**Task statement**. Look through the records that follow and state how many lines hold the word "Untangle", without adding anything.

**Records to process**.
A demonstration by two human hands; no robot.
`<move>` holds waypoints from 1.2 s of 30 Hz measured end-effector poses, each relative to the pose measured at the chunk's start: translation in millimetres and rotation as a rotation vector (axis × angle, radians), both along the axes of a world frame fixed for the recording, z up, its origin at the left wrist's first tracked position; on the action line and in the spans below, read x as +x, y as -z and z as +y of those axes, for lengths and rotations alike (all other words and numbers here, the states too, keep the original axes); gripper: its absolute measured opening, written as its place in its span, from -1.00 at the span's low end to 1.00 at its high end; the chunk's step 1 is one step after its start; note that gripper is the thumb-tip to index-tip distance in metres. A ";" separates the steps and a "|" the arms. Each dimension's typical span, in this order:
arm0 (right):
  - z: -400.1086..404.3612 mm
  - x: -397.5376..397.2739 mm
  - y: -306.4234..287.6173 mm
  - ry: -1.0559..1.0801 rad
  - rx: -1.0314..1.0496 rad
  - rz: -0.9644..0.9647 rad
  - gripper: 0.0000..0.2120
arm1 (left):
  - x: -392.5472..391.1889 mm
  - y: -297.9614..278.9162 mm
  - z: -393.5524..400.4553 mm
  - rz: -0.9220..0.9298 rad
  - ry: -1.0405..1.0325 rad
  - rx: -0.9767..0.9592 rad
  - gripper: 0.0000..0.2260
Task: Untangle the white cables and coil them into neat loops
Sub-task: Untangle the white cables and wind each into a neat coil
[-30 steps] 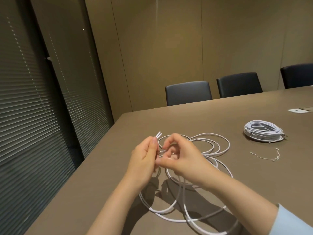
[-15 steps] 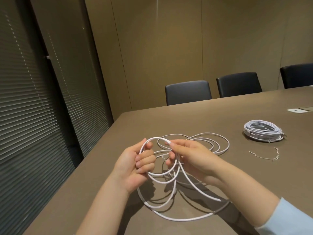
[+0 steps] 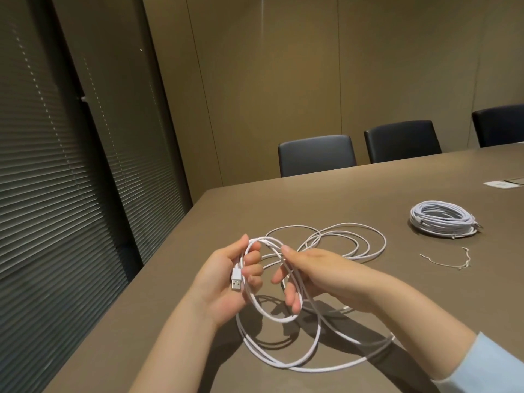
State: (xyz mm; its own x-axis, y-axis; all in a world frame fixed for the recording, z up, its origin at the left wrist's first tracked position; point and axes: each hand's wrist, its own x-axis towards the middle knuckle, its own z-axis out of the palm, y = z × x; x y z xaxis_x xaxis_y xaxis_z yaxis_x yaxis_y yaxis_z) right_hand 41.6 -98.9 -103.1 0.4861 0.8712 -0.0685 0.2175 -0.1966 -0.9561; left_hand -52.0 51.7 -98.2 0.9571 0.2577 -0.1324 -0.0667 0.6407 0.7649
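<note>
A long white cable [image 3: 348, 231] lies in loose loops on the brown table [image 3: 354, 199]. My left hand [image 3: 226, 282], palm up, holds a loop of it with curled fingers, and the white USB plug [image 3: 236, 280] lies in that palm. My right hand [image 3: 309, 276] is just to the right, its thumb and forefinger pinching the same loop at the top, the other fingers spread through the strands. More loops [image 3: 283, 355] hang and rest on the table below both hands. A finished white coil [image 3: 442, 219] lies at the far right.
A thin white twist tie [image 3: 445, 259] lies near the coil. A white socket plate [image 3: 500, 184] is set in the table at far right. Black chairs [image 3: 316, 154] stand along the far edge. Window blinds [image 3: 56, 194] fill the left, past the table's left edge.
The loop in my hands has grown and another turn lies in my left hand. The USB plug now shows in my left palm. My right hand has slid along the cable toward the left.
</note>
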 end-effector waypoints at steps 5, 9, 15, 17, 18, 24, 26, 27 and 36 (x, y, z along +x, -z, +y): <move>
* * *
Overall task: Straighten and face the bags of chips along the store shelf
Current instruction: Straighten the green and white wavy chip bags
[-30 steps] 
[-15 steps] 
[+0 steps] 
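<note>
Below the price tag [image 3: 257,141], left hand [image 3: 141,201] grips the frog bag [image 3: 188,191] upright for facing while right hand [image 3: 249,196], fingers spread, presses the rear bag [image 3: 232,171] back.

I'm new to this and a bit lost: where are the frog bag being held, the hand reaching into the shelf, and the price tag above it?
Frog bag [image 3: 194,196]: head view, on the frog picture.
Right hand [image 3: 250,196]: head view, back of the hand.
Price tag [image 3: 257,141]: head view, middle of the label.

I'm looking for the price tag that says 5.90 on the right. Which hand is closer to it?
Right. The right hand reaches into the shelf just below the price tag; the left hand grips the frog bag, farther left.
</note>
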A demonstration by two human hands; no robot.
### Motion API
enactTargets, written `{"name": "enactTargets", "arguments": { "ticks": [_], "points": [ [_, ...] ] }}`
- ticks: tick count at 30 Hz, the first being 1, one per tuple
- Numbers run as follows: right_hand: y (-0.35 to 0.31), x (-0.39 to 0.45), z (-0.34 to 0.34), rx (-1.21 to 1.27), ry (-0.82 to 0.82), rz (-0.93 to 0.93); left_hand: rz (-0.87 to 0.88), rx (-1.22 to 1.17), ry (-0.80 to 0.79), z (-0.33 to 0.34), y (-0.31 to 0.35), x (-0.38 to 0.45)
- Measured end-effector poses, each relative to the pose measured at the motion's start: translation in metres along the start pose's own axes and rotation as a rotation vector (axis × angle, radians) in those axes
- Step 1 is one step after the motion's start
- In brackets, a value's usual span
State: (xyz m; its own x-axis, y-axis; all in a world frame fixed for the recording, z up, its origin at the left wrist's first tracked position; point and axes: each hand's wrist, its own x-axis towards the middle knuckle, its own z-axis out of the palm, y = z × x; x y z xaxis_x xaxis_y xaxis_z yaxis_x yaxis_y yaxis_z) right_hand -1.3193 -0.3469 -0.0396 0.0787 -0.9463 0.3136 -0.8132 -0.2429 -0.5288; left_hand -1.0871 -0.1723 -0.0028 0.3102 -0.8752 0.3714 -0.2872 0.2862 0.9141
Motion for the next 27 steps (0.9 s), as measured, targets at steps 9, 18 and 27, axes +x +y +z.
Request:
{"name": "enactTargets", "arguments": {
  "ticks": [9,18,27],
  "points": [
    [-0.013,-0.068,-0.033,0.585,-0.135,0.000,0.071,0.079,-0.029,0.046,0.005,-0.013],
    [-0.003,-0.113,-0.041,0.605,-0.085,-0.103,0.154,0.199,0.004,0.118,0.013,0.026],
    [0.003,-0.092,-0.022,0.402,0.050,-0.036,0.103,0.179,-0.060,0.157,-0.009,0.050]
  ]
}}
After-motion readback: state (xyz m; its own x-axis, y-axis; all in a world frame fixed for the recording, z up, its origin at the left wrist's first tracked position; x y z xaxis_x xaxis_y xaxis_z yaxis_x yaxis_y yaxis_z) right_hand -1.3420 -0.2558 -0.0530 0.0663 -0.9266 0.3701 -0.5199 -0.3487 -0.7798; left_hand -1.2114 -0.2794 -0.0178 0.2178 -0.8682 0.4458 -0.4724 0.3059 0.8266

**Reply**. 2